I met the woman who is now my wife in 2014. On our third date we talked about where we saw ourselves in the future. Being a pretty straightforward person, I wanted to know if our plans aligned before we got too serious.

We both wanted a dog, we wanted to own a house and travel, and we both wanted to have children.

After we got engaged in 2019 we talked more about how we wanted to become parents together.

Due to past family trauma and weak ties with my biological family, I had long ago chosen not to have genetic children. I did, however, feel a burning desire to be pregnant and give birth.

As it turned out, my wife has a very strong desire not to experience pregnancy and birth.

After some research we discovered ‘Reciprocal’ or ‘Partner IVF’.

Reciprocal IVF is where the eggs from one partner are collected and fertilised with donor sperm, then implanted into the uterus of the other partner.

It was an easy, albeit expensive decision, but it seemed to be the only option that fit our circumstances. We decided we would start the process a few months after our wedding.

Financial Infertility

We got married in February 2020. We were some of the lucky ones that had a blissfully COVID free wedding in 2020. Our biggest worry at that time was the bushfire smoke affecting my grandmother’s asthma.

Due to the ensuing restrictions and financial uncertainty that followed, we decided to delay our baby making plans.

This ended up being a good decision for us as we got to enjoy the first couple of years of our marriage spending lots of time together and growing stronger as a couple and as individuals. By October 2022 we had decided we were ready to start trying for a baby together.

By then Public IVF was just being rolled out in Victoria (Australia). As a couple with two ovaries we would be relying on the Public Egg and Sperm Donor Bank, for which the ETA was ‘mid 2023’. Knowing there would be a long wait list for donor sperm through the public system we chose to go private.

We finally had our money saved and had found a clinic with a good donor bank. We were golden!

We picked our fertility clinic with their own sperm donor bank and were excited about our first IVF appointment. We had this cocky confidence that this would be an easy process for us. We were both young, settled in a lovely home, and had the support of our family and friends.

Our confidence wavered when we found out my wife had low AMH, or diminished ovarian reserve. Our fertility specialist told us we could expect about 4-5 eggs to be collected from our IVF cycle.

We knew from our research that IVF is a numbers game.

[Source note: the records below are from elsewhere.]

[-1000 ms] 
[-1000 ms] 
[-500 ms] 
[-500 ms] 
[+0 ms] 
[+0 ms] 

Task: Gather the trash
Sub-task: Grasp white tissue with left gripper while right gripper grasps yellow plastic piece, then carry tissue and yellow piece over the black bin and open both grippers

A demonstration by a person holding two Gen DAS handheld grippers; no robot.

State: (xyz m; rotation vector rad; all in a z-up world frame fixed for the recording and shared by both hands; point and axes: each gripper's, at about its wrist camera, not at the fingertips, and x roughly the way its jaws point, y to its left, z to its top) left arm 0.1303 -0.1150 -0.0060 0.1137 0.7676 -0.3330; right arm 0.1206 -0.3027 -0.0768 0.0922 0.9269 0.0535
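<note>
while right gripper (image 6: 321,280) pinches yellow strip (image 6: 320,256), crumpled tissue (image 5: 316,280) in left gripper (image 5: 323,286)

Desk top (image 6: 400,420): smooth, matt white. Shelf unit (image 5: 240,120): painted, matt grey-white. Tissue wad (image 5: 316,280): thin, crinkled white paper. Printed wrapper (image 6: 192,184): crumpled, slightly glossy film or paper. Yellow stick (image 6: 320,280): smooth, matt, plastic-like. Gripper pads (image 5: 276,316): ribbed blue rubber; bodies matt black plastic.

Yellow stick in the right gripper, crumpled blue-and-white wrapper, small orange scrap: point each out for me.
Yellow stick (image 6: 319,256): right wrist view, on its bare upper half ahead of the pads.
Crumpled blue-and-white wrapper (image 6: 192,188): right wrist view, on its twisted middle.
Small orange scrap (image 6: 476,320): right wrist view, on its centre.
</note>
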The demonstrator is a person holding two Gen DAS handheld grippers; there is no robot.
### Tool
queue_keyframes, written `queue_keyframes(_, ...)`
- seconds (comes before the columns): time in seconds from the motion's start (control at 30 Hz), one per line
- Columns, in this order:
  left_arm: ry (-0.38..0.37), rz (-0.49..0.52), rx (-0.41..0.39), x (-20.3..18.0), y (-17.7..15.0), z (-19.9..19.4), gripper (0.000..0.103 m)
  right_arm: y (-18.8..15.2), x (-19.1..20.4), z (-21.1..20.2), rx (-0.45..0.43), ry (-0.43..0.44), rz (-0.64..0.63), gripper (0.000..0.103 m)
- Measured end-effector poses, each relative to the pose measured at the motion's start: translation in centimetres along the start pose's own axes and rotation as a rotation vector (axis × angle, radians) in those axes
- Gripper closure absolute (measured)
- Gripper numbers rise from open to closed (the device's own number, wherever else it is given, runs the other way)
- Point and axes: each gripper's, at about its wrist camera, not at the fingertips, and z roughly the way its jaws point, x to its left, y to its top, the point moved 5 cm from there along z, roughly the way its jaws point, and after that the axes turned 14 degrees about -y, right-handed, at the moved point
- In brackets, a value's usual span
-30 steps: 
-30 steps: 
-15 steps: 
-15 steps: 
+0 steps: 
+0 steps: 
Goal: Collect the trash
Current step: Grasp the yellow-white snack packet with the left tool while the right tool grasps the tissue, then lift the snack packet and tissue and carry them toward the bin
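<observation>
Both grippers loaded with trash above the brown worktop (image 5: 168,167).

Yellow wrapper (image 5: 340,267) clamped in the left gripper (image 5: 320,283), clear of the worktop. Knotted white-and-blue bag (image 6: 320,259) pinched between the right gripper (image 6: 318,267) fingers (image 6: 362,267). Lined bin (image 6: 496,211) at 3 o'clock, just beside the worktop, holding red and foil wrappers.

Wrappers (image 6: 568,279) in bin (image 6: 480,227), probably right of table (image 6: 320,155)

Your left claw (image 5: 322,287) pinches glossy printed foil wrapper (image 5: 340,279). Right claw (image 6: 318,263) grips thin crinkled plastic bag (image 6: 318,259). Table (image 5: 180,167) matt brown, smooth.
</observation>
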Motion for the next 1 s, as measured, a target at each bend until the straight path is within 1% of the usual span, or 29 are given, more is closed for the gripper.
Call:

According to data from New Hope Fertility Centre we could expect that, out of the eggs retrieved during an IVF cycle:

  1. About 80% of those would be mature and suitable for fertilisation.
  2. Roughly 80% of those mature eggs would successfully fertilise.
  3. The chance of a fertilised egg making it to day 5 blastocyst stage (the stage at which they are either frozen or transferred into a uterus) was 30–50%.

Halle Tecco from Natalist.com called it the ‘IVF Funnel’, and this funnel was predicting we would be left with a single embryo.

Primary Infertility

With less confidence and a little trepidation we went ahead with our IVF cycle. These were our results:

  • Eggs collected: 10
  • Mature Eggs: 8
  • Eggs Successfully Fertilised: 5
  • Embryos that made it to blastocyst stage and Freezing: 4
  • As you can imagine we were pretty ecstatic with those numbers. We felt that the hard part was over and our confidence returned. Now all we had to do was transfer an embryo to my uterus and spend 2 blissful weeks ‘PUPO’ or ‘pregnant until proven otherwise’.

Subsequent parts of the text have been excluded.